On this basis we can lay out the following with a fair amount of certainty. Jesus was between 41 days and 2 years old when the magi arrived. The magi had to have come after Jesus' presentation in the temple, that is, after Jesus was 40 days old. Why? Because, Matthew's Gospel tells us that after the magi departed, an angel warned Joseph to flee to Egypt, since Herod would seek to kill Jesus. According to Scripture, Joseph left that very night and went to Egypt (2:13-15). This would have left no time or opportunity for the presentation in the temple, which we know happened.

Is the fact that Herod killed all Bethlehem boys age 2 and under evidence that Jesus was 2? Not necessarily. First, the murder of these little ones does not necessarily mean that the magi told him that the star had appeared two years before. They could have told him a lesser number and ruthless Herod might have chosen two years in order to "take no chances." Second, if the magi did tell him that the star had appeared two years before, this also does not necessarily mean that Jesus was 2. The star could have appeared before Jesus was born, giving the magi advanced notice.

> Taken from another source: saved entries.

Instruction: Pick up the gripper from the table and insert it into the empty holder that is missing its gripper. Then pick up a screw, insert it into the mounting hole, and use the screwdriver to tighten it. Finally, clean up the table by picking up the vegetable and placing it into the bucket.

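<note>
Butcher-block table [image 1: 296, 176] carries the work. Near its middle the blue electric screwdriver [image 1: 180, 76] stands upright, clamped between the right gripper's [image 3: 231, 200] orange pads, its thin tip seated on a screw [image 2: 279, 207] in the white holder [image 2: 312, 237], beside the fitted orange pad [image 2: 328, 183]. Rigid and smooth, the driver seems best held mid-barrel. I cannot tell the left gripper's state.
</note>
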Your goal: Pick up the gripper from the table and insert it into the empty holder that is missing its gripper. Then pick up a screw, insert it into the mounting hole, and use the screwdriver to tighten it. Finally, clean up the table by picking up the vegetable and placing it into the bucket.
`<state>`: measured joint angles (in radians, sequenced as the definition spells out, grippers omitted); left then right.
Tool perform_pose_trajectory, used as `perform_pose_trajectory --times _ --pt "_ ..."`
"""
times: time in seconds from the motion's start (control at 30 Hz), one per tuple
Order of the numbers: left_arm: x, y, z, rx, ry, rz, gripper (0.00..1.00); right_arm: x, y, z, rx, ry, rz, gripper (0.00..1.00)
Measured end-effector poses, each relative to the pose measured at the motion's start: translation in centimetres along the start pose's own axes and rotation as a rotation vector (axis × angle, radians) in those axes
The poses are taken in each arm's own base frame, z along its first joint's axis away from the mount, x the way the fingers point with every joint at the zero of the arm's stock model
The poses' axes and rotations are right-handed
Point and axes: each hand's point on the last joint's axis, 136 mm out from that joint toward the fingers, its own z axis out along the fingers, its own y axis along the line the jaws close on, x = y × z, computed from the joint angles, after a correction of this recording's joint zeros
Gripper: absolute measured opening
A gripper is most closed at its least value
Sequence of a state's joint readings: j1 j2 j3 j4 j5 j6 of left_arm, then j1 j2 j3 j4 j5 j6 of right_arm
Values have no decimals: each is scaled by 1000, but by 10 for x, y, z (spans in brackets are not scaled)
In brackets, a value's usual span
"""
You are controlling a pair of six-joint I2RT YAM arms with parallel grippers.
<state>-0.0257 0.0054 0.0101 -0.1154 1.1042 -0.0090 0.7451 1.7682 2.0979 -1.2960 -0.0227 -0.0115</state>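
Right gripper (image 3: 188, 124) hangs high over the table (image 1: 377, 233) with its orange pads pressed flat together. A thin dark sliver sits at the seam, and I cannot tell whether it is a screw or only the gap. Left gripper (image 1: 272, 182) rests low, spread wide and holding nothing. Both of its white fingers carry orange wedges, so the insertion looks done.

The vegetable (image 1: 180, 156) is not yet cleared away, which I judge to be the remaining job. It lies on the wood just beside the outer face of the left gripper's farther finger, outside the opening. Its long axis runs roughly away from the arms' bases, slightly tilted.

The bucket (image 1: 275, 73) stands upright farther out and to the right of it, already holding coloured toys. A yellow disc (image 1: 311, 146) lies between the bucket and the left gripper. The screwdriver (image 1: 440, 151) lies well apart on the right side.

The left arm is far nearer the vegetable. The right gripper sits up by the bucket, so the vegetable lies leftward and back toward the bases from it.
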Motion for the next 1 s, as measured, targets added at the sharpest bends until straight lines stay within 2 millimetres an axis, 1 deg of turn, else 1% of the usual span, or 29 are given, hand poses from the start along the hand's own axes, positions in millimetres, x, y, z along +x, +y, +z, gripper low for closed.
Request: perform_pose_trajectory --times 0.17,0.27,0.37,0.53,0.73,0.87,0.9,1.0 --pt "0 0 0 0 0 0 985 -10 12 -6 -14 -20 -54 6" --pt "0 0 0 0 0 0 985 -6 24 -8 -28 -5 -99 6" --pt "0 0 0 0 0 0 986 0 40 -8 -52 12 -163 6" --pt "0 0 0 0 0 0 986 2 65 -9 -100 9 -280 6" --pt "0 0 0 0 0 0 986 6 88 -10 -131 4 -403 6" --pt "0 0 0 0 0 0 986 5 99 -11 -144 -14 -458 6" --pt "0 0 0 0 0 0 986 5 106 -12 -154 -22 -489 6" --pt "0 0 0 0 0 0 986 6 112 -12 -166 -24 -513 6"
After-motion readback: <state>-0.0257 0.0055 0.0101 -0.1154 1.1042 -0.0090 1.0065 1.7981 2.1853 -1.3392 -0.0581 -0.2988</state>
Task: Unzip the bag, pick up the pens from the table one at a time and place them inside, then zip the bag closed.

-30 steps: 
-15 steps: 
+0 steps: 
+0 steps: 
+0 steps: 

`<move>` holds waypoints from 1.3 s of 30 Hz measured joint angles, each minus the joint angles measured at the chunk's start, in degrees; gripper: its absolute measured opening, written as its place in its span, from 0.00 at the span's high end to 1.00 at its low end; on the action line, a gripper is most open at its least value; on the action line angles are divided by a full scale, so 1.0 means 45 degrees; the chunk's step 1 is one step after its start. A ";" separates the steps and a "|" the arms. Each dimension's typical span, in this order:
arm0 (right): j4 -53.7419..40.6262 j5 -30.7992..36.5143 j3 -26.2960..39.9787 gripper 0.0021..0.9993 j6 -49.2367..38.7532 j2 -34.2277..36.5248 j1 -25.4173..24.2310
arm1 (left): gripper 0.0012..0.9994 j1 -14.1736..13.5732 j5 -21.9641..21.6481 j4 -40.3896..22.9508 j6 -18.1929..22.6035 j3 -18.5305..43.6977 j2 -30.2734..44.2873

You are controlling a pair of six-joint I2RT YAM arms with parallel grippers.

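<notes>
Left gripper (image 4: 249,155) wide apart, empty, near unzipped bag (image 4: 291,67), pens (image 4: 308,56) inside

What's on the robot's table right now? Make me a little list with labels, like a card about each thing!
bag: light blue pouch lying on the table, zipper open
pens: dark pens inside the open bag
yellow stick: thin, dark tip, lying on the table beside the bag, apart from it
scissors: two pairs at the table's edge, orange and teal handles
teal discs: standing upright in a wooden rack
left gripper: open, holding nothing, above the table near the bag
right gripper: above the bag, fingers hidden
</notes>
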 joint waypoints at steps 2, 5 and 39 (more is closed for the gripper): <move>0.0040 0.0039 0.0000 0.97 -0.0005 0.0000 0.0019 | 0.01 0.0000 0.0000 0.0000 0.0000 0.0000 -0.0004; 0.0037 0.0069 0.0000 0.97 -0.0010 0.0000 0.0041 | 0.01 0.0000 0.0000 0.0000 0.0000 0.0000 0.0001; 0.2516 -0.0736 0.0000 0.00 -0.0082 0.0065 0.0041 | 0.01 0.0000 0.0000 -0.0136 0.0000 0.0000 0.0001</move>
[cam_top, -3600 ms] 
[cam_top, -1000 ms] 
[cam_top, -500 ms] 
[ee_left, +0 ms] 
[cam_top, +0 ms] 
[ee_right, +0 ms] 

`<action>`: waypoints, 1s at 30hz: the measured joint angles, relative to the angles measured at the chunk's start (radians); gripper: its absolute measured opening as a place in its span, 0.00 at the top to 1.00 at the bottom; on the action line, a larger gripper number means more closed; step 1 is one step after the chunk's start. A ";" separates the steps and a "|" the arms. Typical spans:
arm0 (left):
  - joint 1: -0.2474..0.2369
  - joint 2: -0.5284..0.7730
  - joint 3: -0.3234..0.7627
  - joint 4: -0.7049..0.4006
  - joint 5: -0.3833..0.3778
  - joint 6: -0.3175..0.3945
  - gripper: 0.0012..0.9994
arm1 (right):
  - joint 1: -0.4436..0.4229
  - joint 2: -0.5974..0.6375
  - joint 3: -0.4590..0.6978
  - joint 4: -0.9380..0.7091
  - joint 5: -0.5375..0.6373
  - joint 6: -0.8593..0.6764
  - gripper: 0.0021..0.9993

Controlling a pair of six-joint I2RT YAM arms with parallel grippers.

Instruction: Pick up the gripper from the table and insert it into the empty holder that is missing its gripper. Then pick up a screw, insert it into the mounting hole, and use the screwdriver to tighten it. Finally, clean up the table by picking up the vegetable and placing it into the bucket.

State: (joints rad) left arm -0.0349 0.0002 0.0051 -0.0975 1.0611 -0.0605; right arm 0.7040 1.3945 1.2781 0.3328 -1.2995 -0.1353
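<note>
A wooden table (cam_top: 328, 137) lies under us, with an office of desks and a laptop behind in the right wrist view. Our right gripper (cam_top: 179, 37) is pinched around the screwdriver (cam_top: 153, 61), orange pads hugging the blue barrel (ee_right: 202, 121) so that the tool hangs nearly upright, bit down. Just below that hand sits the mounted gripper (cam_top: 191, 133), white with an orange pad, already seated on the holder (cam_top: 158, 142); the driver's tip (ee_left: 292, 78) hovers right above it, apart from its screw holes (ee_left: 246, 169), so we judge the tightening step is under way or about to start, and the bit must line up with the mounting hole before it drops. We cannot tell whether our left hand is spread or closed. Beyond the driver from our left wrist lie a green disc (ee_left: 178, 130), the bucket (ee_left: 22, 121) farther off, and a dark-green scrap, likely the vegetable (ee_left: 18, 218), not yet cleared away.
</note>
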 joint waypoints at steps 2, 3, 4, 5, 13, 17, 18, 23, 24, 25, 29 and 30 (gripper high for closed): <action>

9. Was the star an ordinary star?

No. It was clearly supernatural. For, according to Matthew 2:9, the star moved ahead of them until it was directly over the house where Jesus was and then stopped. No ordinary star does this. Rationalists have long tried to come up with a natural explanation for this star, that it was a comet, conjunction of two planets, or some other phenomenon. But, first of all, there is no proof for their natural explanations. And second, as said above, this star did things that normal stars do not.

10. How did the magi know that the new star they observed referred to the king of the Jews?

It is one thing to say that the magi were astrologers and they noticed a new and unusual star. But they were Gentiles. How did they know that the new star referred to a foreign-born king?. First, we know from the Old Testament that when the Babylonians conquered Judah and Jerusalem, they deported the majority of the population to Babylon (see 2 Kings 24-25). The deported Jews lived as exiles in Babylon for 70 years, until the Medes and Persians conquered the Babylonians. The Persian kings (esp. King Cyrus, see Ezra 1:1-4) allowed the Jews to return to Israel to rebuild the temple (see Ezra) and the city of Jerusalem ( see Nehemiah) and many returned. However, not all returned. Many Jews continued to live in the Persian empire. Thus, by the time of Christ's birth centuries later, the Hebrew religion would have long existed in the "east." Because of this, it is highly likely that the Hebrew Scriptures were also known, Scriptures that foretold the coming of the Messiah. Numbers 24:17 is one possibility. Also, Daniel, who was a famous man in Babylon and among the Medes, has several key Messianic prophecies in his book. This might explain how they had knowledge of the Messiah, the king of the Jews.

It still does not fully explain, however, how the magi knew to connect the star with the king of the Jews. However, given that it was through a dream that God warned the magi to return to their homeland another way (Matthew 2:12), it is possible that it was through a dream that God communicated to them about the significance of the star in the first place.

11. Do we know the names of the magi?

No. The Scriptures are silent on this. The traditional names, dating from about the 7th Century A.D., are Gaspar, Melchior, and Balthasar. This is the western tradition. Eastern Christians have other names.

12. What is the significance of the visit of the magi?

The account of the magi is rightly celebrated as an epiphany of our Lord. In other words, the main significance of this account is that God so wonderfully revealed the identity of Jesus as Messiah and King of the Jews to these Gentile magi. It seems to be a wonderful fulfillment of the prophet Simeon's prophecy, that Jesus would be, "a light of revelation to the Gentiles" (Luke 2:31).